##### GIVEN MATERIAL

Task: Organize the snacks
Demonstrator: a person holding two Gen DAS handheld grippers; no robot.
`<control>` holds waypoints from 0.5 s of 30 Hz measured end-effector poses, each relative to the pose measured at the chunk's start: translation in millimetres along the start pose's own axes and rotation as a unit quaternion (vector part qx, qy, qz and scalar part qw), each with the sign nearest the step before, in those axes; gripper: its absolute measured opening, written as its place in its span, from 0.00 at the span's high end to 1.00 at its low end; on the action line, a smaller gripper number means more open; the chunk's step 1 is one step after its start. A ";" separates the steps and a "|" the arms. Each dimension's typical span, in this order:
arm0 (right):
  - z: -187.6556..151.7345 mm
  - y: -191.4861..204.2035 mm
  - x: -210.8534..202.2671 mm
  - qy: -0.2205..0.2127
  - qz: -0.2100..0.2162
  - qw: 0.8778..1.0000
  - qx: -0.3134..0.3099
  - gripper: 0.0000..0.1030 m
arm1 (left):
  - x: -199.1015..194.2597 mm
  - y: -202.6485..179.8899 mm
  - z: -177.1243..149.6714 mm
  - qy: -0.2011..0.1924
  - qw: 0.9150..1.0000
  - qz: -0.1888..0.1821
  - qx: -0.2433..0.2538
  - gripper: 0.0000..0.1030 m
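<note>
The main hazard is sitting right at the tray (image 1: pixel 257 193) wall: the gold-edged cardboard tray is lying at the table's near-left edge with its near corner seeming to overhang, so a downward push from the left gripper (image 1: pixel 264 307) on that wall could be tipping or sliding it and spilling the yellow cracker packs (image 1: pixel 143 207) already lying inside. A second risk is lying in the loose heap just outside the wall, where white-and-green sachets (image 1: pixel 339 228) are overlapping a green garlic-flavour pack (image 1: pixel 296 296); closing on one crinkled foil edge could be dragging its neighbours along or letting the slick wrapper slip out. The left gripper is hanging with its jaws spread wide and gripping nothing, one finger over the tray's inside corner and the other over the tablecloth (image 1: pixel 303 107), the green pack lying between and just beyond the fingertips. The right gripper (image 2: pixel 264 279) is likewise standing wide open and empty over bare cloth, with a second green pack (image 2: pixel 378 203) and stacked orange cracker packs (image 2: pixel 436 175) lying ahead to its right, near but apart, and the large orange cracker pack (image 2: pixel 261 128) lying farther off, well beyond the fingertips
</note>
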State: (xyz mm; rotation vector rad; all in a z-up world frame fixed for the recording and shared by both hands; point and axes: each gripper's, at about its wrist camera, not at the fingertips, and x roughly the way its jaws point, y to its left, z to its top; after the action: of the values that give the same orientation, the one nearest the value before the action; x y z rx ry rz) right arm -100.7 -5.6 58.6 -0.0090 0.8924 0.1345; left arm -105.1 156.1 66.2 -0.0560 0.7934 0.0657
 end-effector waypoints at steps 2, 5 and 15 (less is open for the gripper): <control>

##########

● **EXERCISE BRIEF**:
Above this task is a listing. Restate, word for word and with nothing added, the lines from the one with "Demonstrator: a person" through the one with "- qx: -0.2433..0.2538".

● **RESPONSE BOX**:
Demonstrator: a person holding two Gen DAS handheld grippers; no robot.
`<control>` holds waypoints from 0.5 s of 30 Hz measured end-effector poses, each relative to the pose measured at the chunk's start: translation in millimetres along the start pose's own axes and rotation as a unit quaternion (vector part qx, qy, qz and scalar part qw), each with the sign nearest the step before, in those axes; gripper: its absolute measured opening, written as its place in its span, from 0.00 at the span's high end to 1.00 at its low end; on the action line, a smaller gripper number means more open; the chunk's step 1 is one step after its start. A ";" separates the steps and a "|" the arms. Each dimension's typical span, in this order:
arm0 (right):
  - z: -187.6556..151.7345 mm
  - y: -191.4861..204.2035 mm
  - x: -210.8534..202.2671 mm
  - qy: -0.2205..0.2127
  - qz: -0.2100..0.2162
  - qw: 0.8778..1.0000
  - qx: -0.3134..0.3099
  - gripper: 0.0000..0.1030 m
arm1 (left):
  - x: -199.1015..194.2597 mm
  - y: -202.6485..179.8899 mm
  - z: -177.1243..149.6714 mm
  - qy: -0.2011..0.1924
  - qw: 0.9150..1.0000
  - qz: -0.1888..0.1821
  - qx: -0.2433..0.2538

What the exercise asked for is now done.